British mortgage approvals edged up more than expected to their highest in nearly two years last month, but the overall picture for lending remained well below pre-crisis levels and the outlook appears set to darken.
The figures come just hours before Chancellor George Osborne unveils updated government growth and borrowing figures, expected to foreshadow a sharp slowdown in the economy and a bigger government debt burden.
The Bank of England said approvals for home loans -- a gauge of house prices in six months' time -- numbered 52,743 in October, up from 51,193 in September.
This was the highest since December 2009, and above economists' forecasts of a reading of 51,500, but well below the long run average before the financial crisis of around 90,000.
Mortgage lending rose by the biggest amount since January 2011 at 1.288 billion pounds, but net unsecured consumer credit was weak on the month, edging up just 49 million pounds, the smallest increase since the start of the year.
Bank figures showed the biggest annual fall in M4 broad money supply since monthly records began in 1983.

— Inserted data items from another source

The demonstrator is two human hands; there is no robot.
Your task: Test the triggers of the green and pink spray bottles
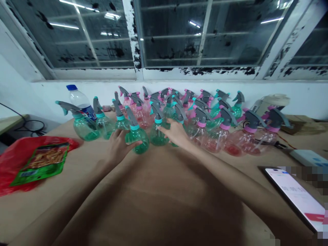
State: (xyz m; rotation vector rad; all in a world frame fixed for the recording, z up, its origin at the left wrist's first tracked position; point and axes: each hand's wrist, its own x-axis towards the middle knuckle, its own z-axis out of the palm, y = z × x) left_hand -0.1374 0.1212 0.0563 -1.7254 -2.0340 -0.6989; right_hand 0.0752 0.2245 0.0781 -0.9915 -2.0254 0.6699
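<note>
Several small spray bottles with grey triggers stand in a crowd at the back of a brown table [159, 191]: green ones on the left, pink ones [238, 136] on the right. My left hand [118, 143] rests against a green spray bottle [137, 136] in the front row, fingers curved around its round body. My right hand [175, 133] reaches among the bottles, fingers partly spread, touching another green bottle [157, 131]; whether it grips anything is unclear.
A red plastic bag with a green snack packet [41, 160] lies at the left. A water bottle with a blue cap [79, 100] stands behind the green sprayers. A phone [297, 196] lies at the right front. A beige jug [271, 102] lies near the wall.
</note>
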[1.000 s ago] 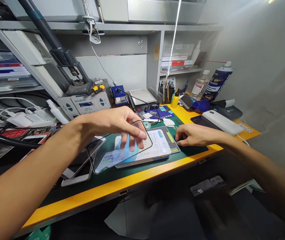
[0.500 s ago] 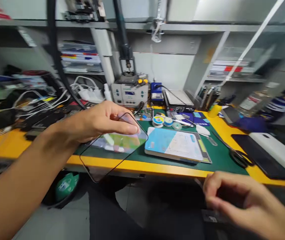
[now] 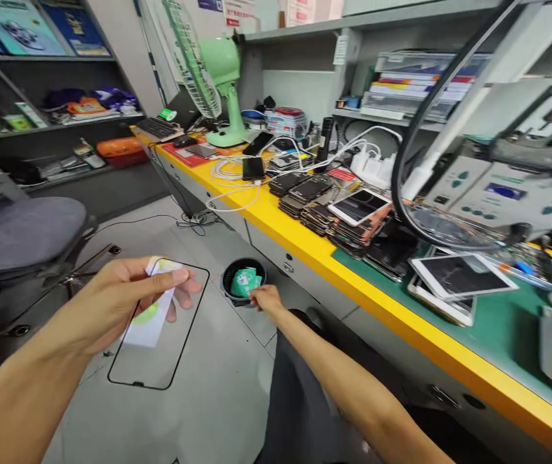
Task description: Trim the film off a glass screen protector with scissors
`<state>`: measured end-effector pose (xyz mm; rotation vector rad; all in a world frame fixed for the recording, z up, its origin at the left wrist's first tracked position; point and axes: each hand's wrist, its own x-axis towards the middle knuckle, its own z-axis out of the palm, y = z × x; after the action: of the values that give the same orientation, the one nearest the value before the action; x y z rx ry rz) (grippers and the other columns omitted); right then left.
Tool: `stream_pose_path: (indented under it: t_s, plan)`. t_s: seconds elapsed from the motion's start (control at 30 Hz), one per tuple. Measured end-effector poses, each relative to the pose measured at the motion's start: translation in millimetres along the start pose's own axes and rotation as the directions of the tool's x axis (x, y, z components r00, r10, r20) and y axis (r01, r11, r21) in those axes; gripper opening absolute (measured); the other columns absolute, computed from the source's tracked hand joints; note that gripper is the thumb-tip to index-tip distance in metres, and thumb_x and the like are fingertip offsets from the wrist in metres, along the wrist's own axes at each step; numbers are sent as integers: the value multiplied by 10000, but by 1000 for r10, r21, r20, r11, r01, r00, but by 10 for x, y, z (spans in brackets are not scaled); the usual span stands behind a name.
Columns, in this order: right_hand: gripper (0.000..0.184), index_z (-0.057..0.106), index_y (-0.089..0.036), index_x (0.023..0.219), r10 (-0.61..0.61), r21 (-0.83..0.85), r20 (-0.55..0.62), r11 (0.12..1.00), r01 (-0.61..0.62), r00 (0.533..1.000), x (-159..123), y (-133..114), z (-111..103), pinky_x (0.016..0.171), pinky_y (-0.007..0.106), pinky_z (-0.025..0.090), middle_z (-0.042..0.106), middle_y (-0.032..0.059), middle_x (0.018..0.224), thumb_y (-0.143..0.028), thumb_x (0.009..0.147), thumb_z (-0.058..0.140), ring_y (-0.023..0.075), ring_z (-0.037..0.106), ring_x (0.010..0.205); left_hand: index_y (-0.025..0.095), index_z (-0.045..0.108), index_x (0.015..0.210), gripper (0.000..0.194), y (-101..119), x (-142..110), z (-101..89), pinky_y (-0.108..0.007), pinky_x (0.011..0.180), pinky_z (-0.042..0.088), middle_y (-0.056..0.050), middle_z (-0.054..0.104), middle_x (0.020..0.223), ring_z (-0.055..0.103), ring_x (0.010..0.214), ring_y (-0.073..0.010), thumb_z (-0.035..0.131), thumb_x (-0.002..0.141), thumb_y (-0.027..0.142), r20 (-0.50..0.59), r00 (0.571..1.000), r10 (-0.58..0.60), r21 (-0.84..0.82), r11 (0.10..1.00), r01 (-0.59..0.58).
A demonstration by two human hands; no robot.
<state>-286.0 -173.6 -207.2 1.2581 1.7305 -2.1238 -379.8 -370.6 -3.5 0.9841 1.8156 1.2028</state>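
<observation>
My left hand is closed on a clear glass screen protector with a thin black border, thumb in front and fingers behind, held tilted above the floor. A white patch with yellow-green spots shows in its upper left part; I cannot tell whether it is paper or a reflection. My right hand reaches down to the near right rim of a black waste bin, fingers curled together. Green packets lie in the bin, close beside those fingertips. What the right fingers hold, if anything, is hidden.
A yellow-edged workbench runs along the right, with stacked phone parts, a white phone, white cables and a green fan. A grey chair stands at left. A black cable loop hangs over the bench.
The view has swung left and down towards the floor. The screen protector has moved off the bench edge in my left hand. My right hand has gone from the bench front to the waste bin.
</observation>
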Motion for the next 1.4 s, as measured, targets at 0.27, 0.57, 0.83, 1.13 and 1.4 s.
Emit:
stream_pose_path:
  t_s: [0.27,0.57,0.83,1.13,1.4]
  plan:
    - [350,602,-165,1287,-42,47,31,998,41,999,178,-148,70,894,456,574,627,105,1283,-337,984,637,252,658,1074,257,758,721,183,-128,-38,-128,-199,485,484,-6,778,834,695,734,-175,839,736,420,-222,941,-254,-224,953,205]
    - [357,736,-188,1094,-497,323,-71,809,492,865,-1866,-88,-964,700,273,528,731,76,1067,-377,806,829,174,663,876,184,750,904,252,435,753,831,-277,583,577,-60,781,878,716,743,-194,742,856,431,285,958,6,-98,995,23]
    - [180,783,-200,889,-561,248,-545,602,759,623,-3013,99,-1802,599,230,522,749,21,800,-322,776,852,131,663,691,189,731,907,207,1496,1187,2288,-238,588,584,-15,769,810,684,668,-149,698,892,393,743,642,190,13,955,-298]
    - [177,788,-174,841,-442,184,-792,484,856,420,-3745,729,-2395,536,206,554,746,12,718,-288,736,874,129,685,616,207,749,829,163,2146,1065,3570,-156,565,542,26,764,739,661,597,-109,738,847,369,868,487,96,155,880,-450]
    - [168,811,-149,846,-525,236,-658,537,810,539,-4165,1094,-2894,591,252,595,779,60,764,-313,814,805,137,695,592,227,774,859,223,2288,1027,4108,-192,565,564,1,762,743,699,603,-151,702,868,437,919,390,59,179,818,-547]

The Bank's preferred measure, M4 excluding intermediate other financial companies, showed a small annual rise of 2.8 percent.
Britain's economy is on the brink of recession after barely growing over the past year. High unemployment, above-target inflation and weak wage growth have depressed consumer morale and stoked fears about the outlook.
The OECD slashed Britain's GDP forecasts for 2012 on Monday and warned that the country is likely to return to recession early in 2012.
The government's independent fiscal watchdog, the Office for Budget Responsibility, is expected to cut its growth forecasts later today.
Britain's consumers have been reluctant to take on more credit for major purchases as bank lending conditions are relatively tight and uncertainty over jobs is weighing on sentiment. BoE figures showed that net credit card borrowing was subdued at just 93 million pounds in October.